**Required work**
Each entry is to be retyped exactly as it stands.
----------------------------------------
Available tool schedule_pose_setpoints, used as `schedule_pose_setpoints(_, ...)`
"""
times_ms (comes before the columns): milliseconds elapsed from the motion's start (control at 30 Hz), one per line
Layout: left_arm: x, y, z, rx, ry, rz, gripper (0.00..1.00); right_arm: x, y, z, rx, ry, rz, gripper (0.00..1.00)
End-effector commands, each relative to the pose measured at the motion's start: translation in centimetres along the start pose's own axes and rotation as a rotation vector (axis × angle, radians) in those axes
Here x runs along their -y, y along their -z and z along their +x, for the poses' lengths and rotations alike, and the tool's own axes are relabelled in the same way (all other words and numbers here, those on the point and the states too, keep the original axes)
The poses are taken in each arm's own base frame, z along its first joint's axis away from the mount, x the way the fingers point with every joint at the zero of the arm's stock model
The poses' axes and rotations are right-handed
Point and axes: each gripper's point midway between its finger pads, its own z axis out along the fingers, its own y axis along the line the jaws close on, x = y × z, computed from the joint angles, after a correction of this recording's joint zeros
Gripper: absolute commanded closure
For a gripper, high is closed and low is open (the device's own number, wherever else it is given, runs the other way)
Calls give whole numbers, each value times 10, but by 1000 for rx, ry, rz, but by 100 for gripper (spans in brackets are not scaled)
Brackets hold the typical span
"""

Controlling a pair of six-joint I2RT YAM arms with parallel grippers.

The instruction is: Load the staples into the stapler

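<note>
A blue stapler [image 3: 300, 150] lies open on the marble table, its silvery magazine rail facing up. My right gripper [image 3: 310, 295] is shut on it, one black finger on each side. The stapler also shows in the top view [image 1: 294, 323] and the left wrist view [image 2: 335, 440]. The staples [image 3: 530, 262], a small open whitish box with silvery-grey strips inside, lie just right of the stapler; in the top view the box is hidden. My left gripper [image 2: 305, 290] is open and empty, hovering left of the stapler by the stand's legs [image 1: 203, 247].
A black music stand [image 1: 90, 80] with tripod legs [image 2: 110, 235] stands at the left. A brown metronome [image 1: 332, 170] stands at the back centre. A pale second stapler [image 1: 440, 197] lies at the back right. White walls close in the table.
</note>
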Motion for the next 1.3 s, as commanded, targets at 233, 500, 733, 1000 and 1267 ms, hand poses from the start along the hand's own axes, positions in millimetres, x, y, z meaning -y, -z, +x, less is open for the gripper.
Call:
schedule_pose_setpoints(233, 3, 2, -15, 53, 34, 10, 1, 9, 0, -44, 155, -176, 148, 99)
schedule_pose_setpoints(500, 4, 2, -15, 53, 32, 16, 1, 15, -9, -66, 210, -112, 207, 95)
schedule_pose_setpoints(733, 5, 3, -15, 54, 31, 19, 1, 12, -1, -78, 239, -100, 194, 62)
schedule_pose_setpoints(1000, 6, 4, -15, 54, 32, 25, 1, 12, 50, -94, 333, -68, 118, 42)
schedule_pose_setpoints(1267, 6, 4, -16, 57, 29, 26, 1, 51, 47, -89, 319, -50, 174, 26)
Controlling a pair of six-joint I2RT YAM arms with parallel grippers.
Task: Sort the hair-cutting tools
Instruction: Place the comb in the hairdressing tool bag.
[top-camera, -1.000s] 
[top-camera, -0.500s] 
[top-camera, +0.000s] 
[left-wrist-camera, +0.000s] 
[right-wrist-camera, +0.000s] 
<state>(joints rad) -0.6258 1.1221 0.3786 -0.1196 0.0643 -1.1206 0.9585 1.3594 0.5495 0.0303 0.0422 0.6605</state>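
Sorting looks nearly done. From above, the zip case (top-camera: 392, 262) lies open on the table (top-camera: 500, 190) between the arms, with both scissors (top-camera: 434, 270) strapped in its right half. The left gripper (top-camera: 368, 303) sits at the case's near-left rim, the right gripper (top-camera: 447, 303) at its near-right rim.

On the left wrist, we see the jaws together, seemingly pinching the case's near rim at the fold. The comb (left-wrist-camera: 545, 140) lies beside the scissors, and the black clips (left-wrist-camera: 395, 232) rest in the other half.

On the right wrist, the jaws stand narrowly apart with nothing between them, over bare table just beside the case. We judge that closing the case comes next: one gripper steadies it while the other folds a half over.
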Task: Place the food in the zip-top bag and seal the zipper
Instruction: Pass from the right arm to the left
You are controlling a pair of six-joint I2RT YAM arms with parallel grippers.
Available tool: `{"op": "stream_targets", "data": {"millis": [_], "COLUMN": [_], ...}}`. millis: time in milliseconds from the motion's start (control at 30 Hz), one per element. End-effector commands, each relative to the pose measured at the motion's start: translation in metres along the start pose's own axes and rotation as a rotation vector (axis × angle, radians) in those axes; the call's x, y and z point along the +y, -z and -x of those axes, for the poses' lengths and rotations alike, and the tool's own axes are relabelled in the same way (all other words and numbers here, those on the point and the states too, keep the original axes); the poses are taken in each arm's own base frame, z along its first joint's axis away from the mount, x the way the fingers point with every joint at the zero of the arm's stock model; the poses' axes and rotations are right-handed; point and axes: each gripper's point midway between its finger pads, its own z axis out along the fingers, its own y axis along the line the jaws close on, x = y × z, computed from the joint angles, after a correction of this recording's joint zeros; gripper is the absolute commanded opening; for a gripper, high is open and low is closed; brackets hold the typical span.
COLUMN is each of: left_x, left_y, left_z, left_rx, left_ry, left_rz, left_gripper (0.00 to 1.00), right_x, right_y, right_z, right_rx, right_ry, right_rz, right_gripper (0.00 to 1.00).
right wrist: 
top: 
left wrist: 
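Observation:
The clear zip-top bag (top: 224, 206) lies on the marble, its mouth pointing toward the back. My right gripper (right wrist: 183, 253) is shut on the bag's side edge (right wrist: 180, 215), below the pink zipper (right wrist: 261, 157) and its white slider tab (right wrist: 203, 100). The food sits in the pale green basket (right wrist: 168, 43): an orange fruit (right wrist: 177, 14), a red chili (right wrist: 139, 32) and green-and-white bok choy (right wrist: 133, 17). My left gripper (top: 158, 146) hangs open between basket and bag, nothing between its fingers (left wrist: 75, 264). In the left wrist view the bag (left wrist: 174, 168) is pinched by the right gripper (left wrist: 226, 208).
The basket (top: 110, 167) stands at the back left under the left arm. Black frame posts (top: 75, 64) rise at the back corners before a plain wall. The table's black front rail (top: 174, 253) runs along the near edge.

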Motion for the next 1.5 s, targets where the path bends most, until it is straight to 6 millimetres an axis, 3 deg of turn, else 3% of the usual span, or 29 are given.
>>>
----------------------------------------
**Solution to the exercise**
Available tool schedule_pose_setpoints, used as `schedule_pose_setpoints(_, ...)`
"""
times_ms (comes before the columns): milliseconds elapsed from the motion's start (control at 30 Hz), one per line
Layout: left_arm: x, y, z, rx, ry, rz, gripper (0.00..1.00); right_arm: x, y, z, rx, ry, rz, gripper (0.00..1.00)
End-effector commands, each relative to the pose measured at the motion's start: translation in centimetres along the start pose's own axes and rotation as a rotation vector (axis × angle, radians) in those axes
Here x runs along their -y, y along their -z and z along their +x, for the poses' lengths and rotations alike, and the tool's own axes are relabelled in the same way (all other words and numbers here, those on the point and the states too, keep the original axes)
The poses are taken in each arm's own base frame, z along its first joint's axis away from the mount, x the way the fingers point with every joint at the zero of the arm's stock model
The poses' axes and rotations are right-handed
Point and axes: each gripper's point midway between its finger pads, its own z axis out along the fingers, its own y axis along the line the jaws close on, x = y × z, computed from the joint angles, after a correction of this recording's joint zeros
Gripper: absolute commanded closure
For a gripper, high is closed and low is open (the device's own number, wherever else it is given, runs the other way)
Calls give whole numbers, each value times 10, but by 1000 for rx, ry, rz, but by 100 for gripper (spans in brackets are not scaled)
Brackets hold the typical span
"""

Controlling a pair of six-joint I2RT YAM arms with parallel grippers.

The instruction is: Load the staples into the stapler

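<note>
A blue stapler [image 3: 300, 150] lies open on the marble table, its silvery magazine rail facing up. My right gripper [image 3: 310, 295] is shut on it, one black finger on each side. The stapler also shows in the top view [image 1: 294, 323] and the left wrist view [image 2: 335, 440]. The staples [image 3: 530, 262], a small open whitish box with silvery-grey strips inside, lie just right of the stapler; in the top view the box is hidden. My left gripper [image 2: 305, 290] is open and empty, hovering left of the stapler by the stand's legs [image 1: 203, 247].
A black music stand [image 1: 90, 80] with tripod legs [image 2: 110, 235] stands at the left. A brown metronome [image 1: 332, 170] stands at the back centre. A pale second stapler [image 1: 440, 197] lies at the back right. White walls close in the table.
</note>
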Motion for the next 1.3 s, as commanded, targets at 233, 500, 733, 1000 and 1267 ms, hand poses from the start along the hand's own axes, positions in millimetres, x, y, z meaning -y, -z, +x, less is open for the gripper.
Call:
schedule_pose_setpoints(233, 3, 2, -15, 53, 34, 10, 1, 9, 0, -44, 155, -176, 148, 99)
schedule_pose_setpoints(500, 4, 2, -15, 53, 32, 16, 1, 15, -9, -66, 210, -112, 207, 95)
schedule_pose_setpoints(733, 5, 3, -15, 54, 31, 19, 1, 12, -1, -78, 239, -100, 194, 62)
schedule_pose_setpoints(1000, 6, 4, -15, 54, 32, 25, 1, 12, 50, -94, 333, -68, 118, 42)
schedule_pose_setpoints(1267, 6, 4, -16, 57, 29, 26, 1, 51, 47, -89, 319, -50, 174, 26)
Controlling a pair of six-joint I2RT YAM arms with parallel grippers.
Task: Sort the hair-cutting tools
Instruction: Place the comb in the hairdressing tool bag.
[top-camera, -1.000s] 
[top-camera, -0.500s] 
[top-camera, +0.000s] 
[left-wrist-camera, +0.000s] 
[right-wrist-camera, +0.000s] 
<state>(joints rad) -0.6258 1.1221 0.3786 -0.1196 0.0643 -1.1206 0.9585 1.3594 0.5495 0.0303 0.0422 0.6605</state>
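Sorting looks nearly done. From above, the zip case (top-camera: 392, 262) lies open on the table (top-camera: 500, 190) between the arms, with both scissors (top-camera: 434, 270) strapped in its right half. The left gripper (top-camera: 368, 303) sits at the case's near-left rim, the right gripper (top-camera: 447, 303) at its near-right rim.

On the left wrist, we see the jaws together, seemingly pinching the case's near rim at the fold. The comb (left-wrist-camera: 545, 140) lies beside the scissors, and the black clips (left-wrist-camera: 395, 232) rest in the other half.

On the right wrist, the jaws stand narrowly apart with nothing between them, over bare table just beside the case. We judge that closing the case comes next: one gripper steadies it while the other folds a half over.
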Task: Place the food in the zip-top bag and seal the zipper
Instruction: Pass from the right arm to the left
You are controlling a pair of six-joint I2RT YAM arms with parallel grippers.
Available tool: `{"op": "stream_targets", "data": {"millis": [_], "COLUMN": [_], ...}}`. millis: time in milliseconds from the motion's start (control at 30 Hz), one per element. End-effector commands, each relative to the pose measured at the motion's start: translation in metres along the start pose's own axes and rotation as a rotation vector (axis × angle, radians) in those axes; the call's x, y and z point along the +y, -z and -x of those axes, for the poses' lengths and rotations alike, and the tool's own axes are relabelled in the same way (all other words and numbers here, those on the point and the states too, keep the original axes); the poses are taken in each arm's own base frame, z along its first joint's axis away from the mount, x the way the fingers point with every joint at the zero of the arm's stock model; the poses' axes and rotations are right-handed; point and axes: each gripper's point midway between its finger pads, its own z axis out along the fingers, its own y axis along the line the jaws close on, x = y × z, computed from the joint angles, after a correction of this recording's joint zeros; gripper is the absolute commanded opening; for a gripper, high is open and low is closed; brackets hold the typical span.
COLUMN is each of: left_x, left_y, left_z, left_rx, left_ry, left_rz, left_gripper (0.00 to 1.00), right_x, right_y, right_z, right_rx, right_ry, right_rz, right_gripper (0.00 to 1.00).
right wrist: 
top: 
left wrist: 
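Observation:
The clear zip-top bag (top: 224, 206) lies on the marble, its mouth pointing toward the back. My right gripper (right wrist: 183, 253) is shut on the bag's side edge (right wrist: 180, 215), below the pink zipper (right wrist: 261, 157) and its white slider tab (right wrist: 203, 100). The food sits in the pale green basket (right wrist: 168, 43): an orange fruit (right wrist: 177, 14), a red chili (right wrist: 139, 32) and green-and-white bok choy (right wrist: 133, 17). My left gripper (top: 158, 146) hangs open between basket and bag, nothing between its fingers (left wrist: 75, 264). In the left wrist view the bag (left wrist: 174, 168) is pinched by the right gripper (left wrist: 226, 208).
The basket (top: 110, 167) stands at the back left under the left arm. Black frame posts (top: 75, 64) rise at the back corners before a plain wall. The table's black front rail (top: 174, 253) runs along the near edge.
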
Motion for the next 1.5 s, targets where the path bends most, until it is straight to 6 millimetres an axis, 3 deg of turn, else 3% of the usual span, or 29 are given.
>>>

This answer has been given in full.